__What you should do__. Check each line of the listing below for the string "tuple", then copy every line that has it.

__Data provided__.
'''

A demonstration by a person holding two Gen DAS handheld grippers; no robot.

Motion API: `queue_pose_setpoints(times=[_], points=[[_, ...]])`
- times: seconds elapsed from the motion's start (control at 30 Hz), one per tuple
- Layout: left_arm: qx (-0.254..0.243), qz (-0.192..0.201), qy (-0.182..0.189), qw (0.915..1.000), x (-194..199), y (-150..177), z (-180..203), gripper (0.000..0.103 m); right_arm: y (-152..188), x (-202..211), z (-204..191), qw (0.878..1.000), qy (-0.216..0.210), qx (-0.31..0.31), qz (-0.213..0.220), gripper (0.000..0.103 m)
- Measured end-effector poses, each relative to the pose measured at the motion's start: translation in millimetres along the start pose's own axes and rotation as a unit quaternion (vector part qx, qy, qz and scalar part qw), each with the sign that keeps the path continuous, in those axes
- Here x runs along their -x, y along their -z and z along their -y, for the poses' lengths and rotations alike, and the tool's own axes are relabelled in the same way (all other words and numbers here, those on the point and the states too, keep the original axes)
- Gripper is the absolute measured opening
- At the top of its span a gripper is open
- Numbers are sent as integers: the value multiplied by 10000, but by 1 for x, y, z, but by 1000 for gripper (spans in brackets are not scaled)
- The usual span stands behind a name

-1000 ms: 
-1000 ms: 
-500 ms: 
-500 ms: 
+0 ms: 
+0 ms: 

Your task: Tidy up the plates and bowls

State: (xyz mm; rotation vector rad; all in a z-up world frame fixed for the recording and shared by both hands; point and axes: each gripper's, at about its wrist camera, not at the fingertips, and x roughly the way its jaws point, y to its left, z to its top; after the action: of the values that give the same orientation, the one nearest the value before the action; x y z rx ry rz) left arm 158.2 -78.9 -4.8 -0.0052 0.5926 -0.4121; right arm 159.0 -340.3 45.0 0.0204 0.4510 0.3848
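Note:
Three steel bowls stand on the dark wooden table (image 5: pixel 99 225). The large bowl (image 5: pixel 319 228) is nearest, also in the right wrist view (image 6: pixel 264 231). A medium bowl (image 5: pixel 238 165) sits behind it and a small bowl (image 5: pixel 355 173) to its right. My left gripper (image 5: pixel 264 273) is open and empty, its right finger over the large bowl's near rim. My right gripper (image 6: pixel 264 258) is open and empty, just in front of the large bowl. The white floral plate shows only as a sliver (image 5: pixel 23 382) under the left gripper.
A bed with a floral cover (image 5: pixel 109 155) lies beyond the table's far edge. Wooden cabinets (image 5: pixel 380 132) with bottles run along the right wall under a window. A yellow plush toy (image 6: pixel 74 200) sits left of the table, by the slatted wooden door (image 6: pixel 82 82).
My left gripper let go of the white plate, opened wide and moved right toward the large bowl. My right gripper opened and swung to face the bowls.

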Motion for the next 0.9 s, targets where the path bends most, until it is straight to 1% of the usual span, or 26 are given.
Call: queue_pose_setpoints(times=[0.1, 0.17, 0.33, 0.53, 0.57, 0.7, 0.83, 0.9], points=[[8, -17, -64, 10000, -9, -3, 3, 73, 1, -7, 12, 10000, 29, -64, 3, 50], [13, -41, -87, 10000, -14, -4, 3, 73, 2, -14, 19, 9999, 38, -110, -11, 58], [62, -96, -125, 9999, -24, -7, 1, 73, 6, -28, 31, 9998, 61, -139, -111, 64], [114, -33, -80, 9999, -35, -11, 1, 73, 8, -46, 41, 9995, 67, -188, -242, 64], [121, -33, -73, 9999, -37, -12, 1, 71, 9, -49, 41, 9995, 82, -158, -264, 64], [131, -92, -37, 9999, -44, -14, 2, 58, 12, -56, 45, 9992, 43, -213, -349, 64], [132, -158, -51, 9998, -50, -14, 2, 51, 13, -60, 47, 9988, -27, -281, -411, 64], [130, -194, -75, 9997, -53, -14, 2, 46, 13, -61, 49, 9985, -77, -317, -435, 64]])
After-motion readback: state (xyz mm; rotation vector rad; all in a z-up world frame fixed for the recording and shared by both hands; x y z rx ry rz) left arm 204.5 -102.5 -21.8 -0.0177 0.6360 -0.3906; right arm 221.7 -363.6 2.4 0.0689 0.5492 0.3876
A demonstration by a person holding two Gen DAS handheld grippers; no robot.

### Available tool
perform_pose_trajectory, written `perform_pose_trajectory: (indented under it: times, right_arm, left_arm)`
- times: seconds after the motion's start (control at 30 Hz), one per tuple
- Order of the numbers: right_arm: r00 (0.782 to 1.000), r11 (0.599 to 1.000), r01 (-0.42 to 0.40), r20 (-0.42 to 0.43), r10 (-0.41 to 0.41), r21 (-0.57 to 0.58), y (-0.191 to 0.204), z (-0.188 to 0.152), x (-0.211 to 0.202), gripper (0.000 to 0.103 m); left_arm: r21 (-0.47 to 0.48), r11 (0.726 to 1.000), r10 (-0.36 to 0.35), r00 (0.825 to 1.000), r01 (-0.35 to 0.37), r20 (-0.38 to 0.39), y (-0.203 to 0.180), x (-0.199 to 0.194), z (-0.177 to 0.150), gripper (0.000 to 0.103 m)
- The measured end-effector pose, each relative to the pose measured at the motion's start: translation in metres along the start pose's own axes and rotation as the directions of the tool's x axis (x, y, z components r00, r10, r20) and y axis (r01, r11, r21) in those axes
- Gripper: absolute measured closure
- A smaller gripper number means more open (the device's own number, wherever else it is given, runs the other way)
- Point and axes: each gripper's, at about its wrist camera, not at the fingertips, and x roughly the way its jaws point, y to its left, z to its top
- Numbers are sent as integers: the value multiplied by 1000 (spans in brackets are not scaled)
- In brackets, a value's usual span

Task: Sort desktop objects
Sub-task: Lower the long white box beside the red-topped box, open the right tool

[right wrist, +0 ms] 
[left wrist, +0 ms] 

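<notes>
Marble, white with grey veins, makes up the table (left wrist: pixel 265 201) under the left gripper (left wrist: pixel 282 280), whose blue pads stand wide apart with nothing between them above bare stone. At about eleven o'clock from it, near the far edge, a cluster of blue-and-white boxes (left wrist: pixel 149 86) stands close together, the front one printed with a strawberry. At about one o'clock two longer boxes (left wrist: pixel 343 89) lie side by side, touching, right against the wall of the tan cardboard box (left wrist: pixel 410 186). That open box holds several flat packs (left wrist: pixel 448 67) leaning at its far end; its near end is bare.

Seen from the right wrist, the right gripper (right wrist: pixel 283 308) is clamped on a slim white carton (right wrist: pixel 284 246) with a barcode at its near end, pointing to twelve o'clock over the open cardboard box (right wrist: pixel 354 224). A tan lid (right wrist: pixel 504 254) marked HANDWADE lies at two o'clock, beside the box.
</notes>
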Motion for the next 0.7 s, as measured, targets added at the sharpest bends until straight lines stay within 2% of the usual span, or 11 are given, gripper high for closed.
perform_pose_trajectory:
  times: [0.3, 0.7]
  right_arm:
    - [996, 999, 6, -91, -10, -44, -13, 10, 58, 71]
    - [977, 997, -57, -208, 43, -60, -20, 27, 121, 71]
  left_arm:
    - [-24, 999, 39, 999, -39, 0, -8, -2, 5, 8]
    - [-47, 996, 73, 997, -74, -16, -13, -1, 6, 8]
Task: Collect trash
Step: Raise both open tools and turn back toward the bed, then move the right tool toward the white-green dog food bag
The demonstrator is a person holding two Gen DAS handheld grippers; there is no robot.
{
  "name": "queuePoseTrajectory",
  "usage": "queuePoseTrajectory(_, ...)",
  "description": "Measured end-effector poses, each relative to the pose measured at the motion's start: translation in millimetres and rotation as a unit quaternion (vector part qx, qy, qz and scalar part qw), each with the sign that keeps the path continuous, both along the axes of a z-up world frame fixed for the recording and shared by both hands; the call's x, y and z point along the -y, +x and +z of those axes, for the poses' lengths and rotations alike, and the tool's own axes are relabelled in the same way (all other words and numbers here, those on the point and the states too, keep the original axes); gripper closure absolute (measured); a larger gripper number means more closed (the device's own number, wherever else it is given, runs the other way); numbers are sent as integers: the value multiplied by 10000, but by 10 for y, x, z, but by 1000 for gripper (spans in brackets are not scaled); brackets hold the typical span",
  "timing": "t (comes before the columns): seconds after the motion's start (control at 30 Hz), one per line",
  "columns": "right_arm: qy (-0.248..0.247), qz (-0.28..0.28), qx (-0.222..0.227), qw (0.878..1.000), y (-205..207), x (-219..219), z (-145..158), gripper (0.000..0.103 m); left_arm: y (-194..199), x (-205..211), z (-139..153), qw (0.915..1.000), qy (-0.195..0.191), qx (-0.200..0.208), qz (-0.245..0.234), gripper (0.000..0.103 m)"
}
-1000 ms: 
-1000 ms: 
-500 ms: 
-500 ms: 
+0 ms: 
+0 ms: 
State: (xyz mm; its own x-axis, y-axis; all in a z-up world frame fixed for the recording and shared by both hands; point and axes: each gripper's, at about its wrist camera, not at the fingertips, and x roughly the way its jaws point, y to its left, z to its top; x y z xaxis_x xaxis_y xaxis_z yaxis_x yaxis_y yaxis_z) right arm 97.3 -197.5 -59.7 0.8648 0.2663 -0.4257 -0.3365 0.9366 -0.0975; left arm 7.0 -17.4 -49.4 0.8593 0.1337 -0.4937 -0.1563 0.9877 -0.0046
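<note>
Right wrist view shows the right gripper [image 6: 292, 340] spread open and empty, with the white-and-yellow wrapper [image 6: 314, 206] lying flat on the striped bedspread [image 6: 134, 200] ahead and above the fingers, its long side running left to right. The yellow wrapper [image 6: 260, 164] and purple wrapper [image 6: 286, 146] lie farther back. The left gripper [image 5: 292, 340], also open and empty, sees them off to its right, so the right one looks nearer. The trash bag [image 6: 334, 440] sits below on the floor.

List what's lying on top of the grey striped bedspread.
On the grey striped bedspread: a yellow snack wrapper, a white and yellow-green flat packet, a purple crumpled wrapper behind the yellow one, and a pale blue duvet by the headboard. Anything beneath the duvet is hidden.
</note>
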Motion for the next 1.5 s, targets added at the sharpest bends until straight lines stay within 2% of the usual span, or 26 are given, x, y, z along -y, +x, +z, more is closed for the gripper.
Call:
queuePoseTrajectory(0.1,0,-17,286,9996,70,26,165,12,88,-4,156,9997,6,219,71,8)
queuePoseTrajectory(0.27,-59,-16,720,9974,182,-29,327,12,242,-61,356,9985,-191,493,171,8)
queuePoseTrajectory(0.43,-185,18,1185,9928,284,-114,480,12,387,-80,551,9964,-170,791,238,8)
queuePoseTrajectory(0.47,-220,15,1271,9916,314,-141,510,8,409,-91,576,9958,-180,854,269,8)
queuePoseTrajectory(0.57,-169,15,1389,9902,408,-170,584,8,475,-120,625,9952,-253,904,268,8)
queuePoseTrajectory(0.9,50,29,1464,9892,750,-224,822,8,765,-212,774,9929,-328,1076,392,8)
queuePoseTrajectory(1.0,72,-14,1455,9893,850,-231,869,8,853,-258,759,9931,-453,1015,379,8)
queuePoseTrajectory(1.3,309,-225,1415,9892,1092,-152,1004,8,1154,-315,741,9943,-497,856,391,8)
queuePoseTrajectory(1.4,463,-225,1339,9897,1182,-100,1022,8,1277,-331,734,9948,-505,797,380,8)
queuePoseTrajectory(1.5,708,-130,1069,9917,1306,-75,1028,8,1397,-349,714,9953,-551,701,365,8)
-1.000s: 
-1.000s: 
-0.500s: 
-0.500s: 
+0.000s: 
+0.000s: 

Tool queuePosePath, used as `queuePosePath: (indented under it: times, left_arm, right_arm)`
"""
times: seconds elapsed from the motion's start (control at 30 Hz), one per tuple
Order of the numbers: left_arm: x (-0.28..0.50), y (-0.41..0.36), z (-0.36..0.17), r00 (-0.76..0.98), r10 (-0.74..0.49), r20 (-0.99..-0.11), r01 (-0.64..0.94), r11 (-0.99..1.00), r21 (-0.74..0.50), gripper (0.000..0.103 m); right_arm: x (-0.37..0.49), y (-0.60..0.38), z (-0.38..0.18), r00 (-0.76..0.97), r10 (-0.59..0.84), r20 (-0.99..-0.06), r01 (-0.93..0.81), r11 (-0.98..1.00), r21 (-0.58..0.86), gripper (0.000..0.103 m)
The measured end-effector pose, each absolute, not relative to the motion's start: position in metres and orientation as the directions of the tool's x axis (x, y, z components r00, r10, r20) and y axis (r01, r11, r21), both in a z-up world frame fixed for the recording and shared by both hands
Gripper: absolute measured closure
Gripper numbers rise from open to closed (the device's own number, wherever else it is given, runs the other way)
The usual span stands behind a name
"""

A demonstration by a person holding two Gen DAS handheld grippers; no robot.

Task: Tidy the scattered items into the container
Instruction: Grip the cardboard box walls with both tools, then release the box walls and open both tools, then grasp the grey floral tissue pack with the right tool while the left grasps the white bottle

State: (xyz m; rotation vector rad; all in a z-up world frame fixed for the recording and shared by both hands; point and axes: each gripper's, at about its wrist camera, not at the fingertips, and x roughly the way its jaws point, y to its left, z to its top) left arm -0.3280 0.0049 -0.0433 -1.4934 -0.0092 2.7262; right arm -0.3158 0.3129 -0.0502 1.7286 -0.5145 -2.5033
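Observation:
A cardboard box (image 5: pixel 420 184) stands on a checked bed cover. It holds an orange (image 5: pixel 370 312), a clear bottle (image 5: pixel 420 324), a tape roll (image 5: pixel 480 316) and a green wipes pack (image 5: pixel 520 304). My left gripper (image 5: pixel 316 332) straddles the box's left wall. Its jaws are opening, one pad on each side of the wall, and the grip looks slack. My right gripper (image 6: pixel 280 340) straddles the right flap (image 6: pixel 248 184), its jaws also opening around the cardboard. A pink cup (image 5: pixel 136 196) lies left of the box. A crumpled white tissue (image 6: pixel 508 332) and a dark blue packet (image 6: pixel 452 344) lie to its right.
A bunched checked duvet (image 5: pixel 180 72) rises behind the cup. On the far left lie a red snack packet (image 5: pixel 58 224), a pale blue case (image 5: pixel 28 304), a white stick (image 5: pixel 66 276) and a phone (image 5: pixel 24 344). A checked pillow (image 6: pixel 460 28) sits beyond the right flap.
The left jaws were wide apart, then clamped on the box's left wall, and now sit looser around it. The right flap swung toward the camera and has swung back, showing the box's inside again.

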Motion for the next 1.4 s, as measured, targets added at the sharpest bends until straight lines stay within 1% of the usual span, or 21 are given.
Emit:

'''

__Finished exercise__.
- times: seconds elapsed from the motion's start (control at 30 Hz), one per tuple
- times: seconds after the motion's start (control at 30 Hz), one per tuple
times: seconds elapsed from the motion's start (control at 30 Hz), one per tuple

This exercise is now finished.